Never fear, I am not going to talk about my titled acquaintances, horses, or servants, having none, but I do have a lot of friends.

How did that come to be? I would like to analyze the situation dispassionately; to do so I must be brave, must conquer my queasiness. Superstition warns that if I write about this, I will jinx the situation and find myself alone. There is always the possibility that I am deluded, and much less popular than I think I am. But no, I must face up to the fact that I am regularly petitioned by friends, acquaintances, ex-students, colleagues, even strangers, to take up my time by seeing them. Some of them want advice; others, just to bask in the glow of my vitality. (You see how impossible this is threatening to be?) So let us approach the problem clinically, analytically, with bullet-points no less:

  • Do not stand out too much. When I was in grade school, I took note of several boys who were scapegoated, set upon unfairly by their classmates. These boys were highly intelligent, but there was something geeky or strange or foreign in their manner and voice that drew mocking attention to them. I also wanted to be thought intelligent, but I made it a point to appear normal enough, a “regular guy,” up on the latest fads and popular culture.

  • Be available but not too available. I hate snobs who don’t get back to you. If someone emails me with a request to get together, I always reply immediately, and suggest dates.
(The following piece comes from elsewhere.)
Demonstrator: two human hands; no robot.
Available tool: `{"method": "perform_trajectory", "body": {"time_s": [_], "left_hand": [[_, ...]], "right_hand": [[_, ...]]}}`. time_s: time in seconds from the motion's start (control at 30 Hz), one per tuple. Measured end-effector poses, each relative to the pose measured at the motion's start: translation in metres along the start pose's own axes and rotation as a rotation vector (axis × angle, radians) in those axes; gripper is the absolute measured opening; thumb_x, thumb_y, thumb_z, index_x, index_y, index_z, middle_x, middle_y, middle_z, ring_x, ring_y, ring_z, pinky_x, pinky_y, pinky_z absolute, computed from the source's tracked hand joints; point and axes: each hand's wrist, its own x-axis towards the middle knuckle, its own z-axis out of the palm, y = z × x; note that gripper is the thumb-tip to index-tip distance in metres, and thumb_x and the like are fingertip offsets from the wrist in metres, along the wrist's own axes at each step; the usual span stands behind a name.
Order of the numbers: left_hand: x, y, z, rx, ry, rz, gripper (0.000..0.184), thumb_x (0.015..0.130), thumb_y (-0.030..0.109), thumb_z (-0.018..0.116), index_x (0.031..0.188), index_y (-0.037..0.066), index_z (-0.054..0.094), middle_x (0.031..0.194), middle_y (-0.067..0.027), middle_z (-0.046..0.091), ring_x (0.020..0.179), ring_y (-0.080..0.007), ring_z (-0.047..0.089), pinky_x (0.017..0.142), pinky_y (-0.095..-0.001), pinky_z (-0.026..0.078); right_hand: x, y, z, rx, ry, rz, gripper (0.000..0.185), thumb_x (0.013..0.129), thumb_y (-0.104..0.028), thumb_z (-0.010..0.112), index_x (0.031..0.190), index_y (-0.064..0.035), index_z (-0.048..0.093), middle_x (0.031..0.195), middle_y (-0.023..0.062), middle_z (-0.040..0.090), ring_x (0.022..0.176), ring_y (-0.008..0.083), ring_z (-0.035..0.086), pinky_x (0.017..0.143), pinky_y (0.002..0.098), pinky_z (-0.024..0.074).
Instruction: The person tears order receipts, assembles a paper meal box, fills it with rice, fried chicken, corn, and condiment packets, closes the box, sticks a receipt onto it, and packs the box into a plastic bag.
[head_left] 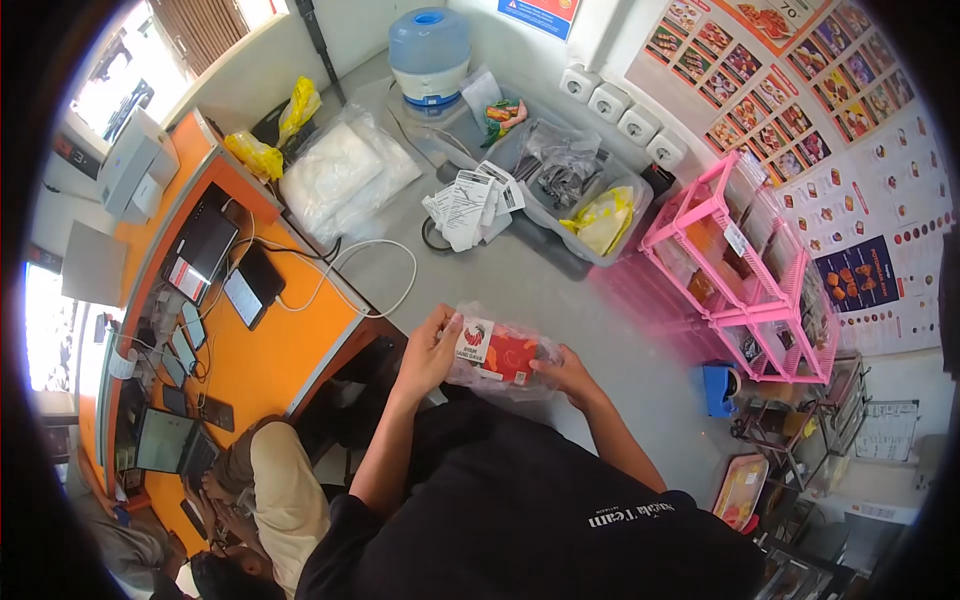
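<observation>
Between my two hands is a red and white food package [505,352] with a printed logo and lettering, wrapped in clear crinkled plastic. My left hand [430,352] grips its left end, the thumb near the white label. The right end is held by my right hand [572,378], its thumb pressed on the red print. The package is in front of my body, by the near edge of the grey counter [480,275]. What is inside the wrapping is hidden.
On the counter are plastic bags [345,175], printed receipts [470,210], a grey bin [610,245] and a water dispenser [430,60]. A pink rack [740,270] stands to the right. Left is an orange desk [295,345] with phones, cables and a seated person [285,480].
</observation>
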Motion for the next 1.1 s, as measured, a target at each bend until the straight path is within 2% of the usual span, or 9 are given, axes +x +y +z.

I also recognize that it is part of the duties of friendship to initiate contacts, not to wait passively for the friend to seek you out. On the other hand, as I must be solicitous of time, a good part of my acquaintance cannot expect to hear from me and must make the first move.

  • Do not be too needy. This is the iron law of attraction, which everyone knows. Still, it bears reiterating. Though Smith advises against asserting one’s “self-sufficiency,” I have found it to be a very useful posture, reassuring to others.

  • Be cheerful, or at least equable. It takes a certain discipline not to inflict one’s sorrows or discontents on other people in the first 10 minutes. I try to remember to smile, to let my eyes light up on greeting them. If there is the least opportunity for humor or wit, I take it. That usually means hearing what has just been said with slight detachment, able to convert it to a joke or pun if need be, or something with a broader perspective, but then returning to a more close-up sympathetic mode. As for equanimity, if the building you are in is not on fire, I see no reason to panic.

  • Listen. Probably the most important element in achieving popularity is a receptivity to others. I genuinely prefer getting away from my inner monologue and hearing what others have to say. They usually prefer to talk about themselves.

  • Like people. When I say I like people, for the most part, I don’t mean that I find them necessarily admirable. I mean that I am moved by their quirks, their rigidities, their neuroses, as well as their noble attempts to circumvent their limitations. Some people I find myself liking immediately, either because of their warmth, physical attractiveness, intelligence, cultivation, or self-awareness, usually some combination. With others, the more solemn types, I see that I am in for a slog, but I regard them with curiosity, as specimens of the human condition. The novelist in me pretends I am Balzac.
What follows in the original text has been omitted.